In A. poarchon, the inflorescences have from four to ten flowers (mean = 6; n = 15). The petals are bluish purple, forming a tube approx. 1·0 cm long. The secreting appendages (Fig. 1A, arrow, and B) are inserted 4 mm from the base of the style, which is 1·7 cm long. The distance from the stigma to the beginning of the floral tube is 1·2 cm.

Anatomically, the stylar appendages consist of an epidermis subtended by specialized parenchymatous tissue with vascular bundles (Fig. 1E–I). The epidermal cells are isodiametric (Fig. 1E–I) and have rounded external periclinal walls (Fig. 1B, D). The parenchymatous cells are longitudinally elongated with thin walls and dense granular cytoplasm, a large nucleus and starch storage (Fig. 1F). The vascular bundles are composed of phloem and xylem (Fig. 1F). Figure 1(E, G) show the ramifications of vascular bundles from the style to the appendages. The xylem is present only in the proximal portion of the appendages (Fig. 1H, arrowhead), and the last branches reaching the distal portion are phloem elements (Fig. 1I, arrow).

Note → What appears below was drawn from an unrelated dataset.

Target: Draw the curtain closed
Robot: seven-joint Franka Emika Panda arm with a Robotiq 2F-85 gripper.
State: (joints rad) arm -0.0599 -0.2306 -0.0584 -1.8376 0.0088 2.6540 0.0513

In A. pulchella, the flowers began to open around 0930 h (Fig. 2A, B) and were completely open at about 1030 h. Each flower lasted a single day, began to close at about 1500 h and was completely closed at about 1630 h. The A. poarchon flowers also lasted a single day, beginning to open around 0900 h and closing at about 1530 h. In both species, the flower opening and duration were influenced by temperature and humidity because the flowers opened and closed earlier on warmer, drier days.

Fig. 2.

Fig. 2.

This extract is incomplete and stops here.